Gene therapy, as a cutting-edge therapeutic approach, brings new hope for numerous incurable diseases. Among them, minicircle DNA (mcDNA), serving as a non-viral DNA carrier, is gradually demonstrating its unique charm.

Introduction of mcDNA

mcDNA originates from plasmid DNA (pDNA) by removing prokaryotic sequences and retaining only eukaryotic sequences, forming a smaller and safer gene delivery vector. Compared to pDNA, mcDNA significantly reduces immunogenicity, avoids the risk of antibiotic resistance gene transfer, and achieves more efficient gene expression within cells, enhancing treatment efficacy.

Yaohai Bio-Pharma has established GMP-compliant production platforms for both circular and linear plasmids, backed by mature process development and GMP production experience. Yaohai can fulfill clients' different needs, ranging from preclinical research, IND submission, and clinical trials, to commercial production, and efficiently advance the progress of projects.

Production Process of mcDNA

The production of mcDNA involves steps such as parental plasmid (PP) amplification, induction of recombination, and impurity removal. Currently, various recombinase systems are used for mcDNA production, including Phage λ integrase, Phage P1 Cre recombinase, ParA resolvase, and the PhiC31-integrase/I-SceI homing endonuclease system. However, each system faces challenges in terms of yield, purity, and cost. To increase yield, researchers are exploring strategies such as modifying gene strains and optimizing fermentation conditions.

Purification of mcDNA

The purification methods for mcDNA have evolved from backbone modification to novel chromatography techniques. Despite various purification strategies, issues such as low recovery rates and high costs remain. Recent research has achieved efficient purification of mcDNA using techniques like cadaverine-modified monolithic columns, but further reductions in cost and improvements in recovery rates are still needed.

Quantitative Analysis of mcDNA

Currently, quantitative analysis of mcDNA primarily relies on methods such as qPCR and electrophoresis, which have issues with high costs and limited accuracy. The latest research has utilized chromatography technology to achieve rapid and accurate quantitative analysis of mcDNA, providing a new means for quality control of mcDNA.

Application Prospects and Challenges of mcDNA

mcDNA exhibits broad application prospects in gene therapy, DNA vaccines, and cellular therapy.

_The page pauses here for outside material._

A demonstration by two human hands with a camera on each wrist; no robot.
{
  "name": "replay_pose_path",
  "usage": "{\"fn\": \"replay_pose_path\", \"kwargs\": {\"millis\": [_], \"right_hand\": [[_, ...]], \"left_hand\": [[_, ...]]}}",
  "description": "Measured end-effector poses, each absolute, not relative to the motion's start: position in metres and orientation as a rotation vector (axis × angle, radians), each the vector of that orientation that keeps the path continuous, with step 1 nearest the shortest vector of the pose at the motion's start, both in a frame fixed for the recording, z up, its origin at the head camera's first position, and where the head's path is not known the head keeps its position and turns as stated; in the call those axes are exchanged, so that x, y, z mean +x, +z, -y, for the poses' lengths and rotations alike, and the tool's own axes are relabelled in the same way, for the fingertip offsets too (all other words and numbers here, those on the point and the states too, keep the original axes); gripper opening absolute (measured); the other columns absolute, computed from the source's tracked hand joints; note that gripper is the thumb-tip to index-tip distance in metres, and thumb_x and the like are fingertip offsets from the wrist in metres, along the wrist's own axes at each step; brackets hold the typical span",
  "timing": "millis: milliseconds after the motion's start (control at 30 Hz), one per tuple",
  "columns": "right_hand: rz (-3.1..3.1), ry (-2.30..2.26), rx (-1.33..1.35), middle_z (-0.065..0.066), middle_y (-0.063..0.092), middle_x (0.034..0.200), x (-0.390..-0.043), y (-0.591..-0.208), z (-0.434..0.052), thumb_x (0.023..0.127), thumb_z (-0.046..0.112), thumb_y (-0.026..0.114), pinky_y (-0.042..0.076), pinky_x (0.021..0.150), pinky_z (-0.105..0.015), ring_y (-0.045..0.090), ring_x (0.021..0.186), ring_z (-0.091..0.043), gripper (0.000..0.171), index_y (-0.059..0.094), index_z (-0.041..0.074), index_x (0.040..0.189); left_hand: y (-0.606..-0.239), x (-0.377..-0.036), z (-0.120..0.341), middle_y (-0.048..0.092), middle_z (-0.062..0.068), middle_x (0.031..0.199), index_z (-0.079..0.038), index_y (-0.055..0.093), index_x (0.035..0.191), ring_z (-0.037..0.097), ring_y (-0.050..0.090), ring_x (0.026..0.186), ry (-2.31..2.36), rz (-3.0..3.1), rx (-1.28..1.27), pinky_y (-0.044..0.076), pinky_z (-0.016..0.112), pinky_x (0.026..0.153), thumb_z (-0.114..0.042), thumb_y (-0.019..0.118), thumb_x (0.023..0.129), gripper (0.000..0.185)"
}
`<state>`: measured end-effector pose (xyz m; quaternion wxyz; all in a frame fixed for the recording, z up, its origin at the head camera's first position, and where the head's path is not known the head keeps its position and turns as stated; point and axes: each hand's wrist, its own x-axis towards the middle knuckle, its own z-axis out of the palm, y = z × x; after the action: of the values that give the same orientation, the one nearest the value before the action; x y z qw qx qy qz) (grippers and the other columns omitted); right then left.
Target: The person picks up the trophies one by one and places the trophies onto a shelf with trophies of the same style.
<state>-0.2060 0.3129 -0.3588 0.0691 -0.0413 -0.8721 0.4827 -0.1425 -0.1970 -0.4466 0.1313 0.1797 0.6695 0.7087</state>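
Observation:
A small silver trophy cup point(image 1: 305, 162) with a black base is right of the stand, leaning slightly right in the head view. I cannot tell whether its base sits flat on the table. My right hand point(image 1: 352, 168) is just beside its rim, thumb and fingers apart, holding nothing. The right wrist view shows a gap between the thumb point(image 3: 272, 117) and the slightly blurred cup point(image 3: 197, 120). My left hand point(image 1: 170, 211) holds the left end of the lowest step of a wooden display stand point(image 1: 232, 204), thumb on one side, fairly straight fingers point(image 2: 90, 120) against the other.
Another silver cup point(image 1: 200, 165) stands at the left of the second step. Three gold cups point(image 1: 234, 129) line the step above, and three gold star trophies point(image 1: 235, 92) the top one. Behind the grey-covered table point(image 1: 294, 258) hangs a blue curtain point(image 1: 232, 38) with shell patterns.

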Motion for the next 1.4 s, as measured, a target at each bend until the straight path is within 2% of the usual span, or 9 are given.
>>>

However, issues such as low yield, high cost, difficult quality control, and limited in vivo delivery efficiency still need to be addressed. In the future, researchers will focus on increasing mcDNA yield, reducing costs, optimizing quality control methods, and developing more efficient delivery systems to promote the development of mcDNA in clinical applications.

결론

As an emerging non-viral DNA carrier, mcDNA holds great potential in gene therapy and related fields. Despite facing many challenges, with the advancement of research and technology, mcDNA is expected to become the most popular non-viral DNA carrier in the future, bringing breakthroughs to the medical field.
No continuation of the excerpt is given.